[GIVEN DATA Boundary: Start]

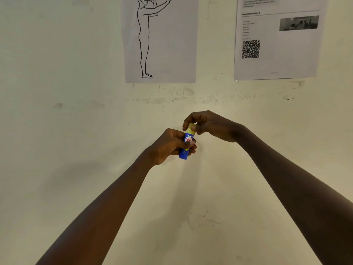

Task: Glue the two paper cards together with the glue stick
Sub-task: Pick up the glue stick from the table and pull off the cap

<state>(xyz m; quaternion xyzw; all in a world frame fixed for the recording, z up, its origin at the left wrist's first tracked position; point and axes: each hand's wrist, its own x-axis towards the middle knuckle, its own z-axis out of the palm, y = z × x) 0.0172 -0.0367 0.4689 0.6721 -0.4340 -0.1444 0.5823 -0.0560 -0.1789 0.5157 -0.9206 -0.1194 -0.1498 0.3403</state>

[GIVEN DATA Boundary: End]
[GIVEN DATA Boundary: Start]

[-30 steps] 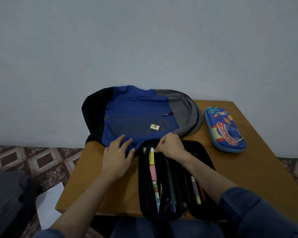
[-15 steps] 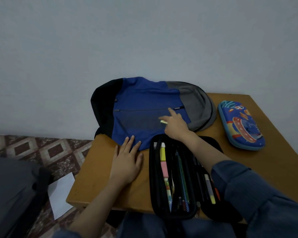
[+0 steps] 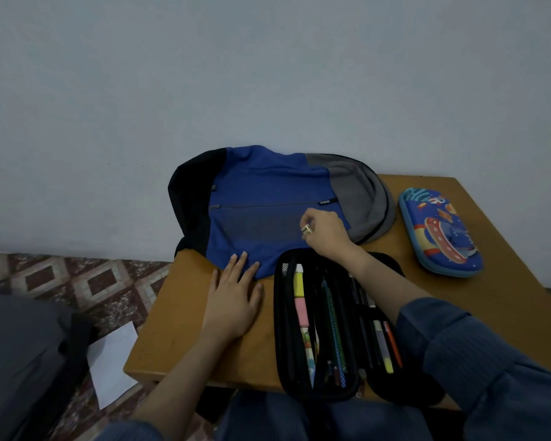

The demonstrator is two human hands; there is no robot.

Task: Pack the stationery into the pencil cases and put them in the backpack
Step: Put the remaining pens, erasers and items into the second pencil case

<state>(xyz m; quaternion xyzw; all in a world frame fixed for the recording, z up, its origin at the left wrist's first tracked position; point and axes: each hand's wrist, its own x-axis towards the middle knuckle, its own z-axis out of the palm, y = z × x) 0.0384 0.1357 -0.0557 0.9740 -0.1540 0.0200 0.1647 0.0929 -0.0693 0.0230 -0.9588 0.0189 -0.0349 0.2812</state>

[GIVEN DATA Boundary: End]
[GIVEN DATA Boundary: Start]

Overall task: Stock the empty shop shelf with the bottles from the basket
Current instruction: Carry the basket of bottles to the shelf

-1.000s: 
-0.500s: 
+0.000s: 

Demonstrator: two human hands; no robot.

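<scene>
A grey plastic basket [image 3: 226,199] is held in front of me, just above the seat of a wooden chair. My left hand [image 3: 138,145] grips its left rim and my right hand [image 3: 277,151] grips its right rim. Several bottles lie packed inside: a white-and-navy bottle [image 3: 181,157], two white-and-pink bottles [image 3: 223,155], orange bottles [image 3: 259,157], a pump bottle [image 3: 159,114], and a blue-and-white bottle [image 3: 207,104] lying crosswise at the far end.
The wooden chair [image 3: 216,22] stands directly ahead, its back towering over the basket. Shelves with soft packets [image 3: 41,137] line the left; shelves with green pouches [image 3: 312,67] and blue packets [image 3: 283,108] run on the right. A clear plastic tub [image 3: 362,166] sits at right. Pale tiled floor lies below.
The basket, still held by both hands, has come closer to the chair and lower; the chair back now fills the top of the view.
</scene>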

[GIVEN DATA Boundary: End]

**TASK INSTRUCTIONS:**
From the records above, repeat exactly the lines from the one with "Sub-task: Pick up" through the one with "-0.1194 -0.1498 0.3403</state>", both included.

**ANSWER SECTION:**
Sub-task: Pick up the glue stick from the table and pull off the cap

<state>(xyz m; quaternion xyzw; all in a world frame fixed for the recording, z up, its origin at the left wrist's first tracked position; point and axes: each hand's wrist, its own x-axis towards the middle knuckle, its own z-axis out of the palm, y = z × x) 0.0172 -0.0367 0.4689 0.6721 -0.4340 -0.1444 0.5823 -0.0560 -0.1789 0.5157 -0.9206 -0.1194 -0.1498 0.3403</state>

There is no more to the exercise.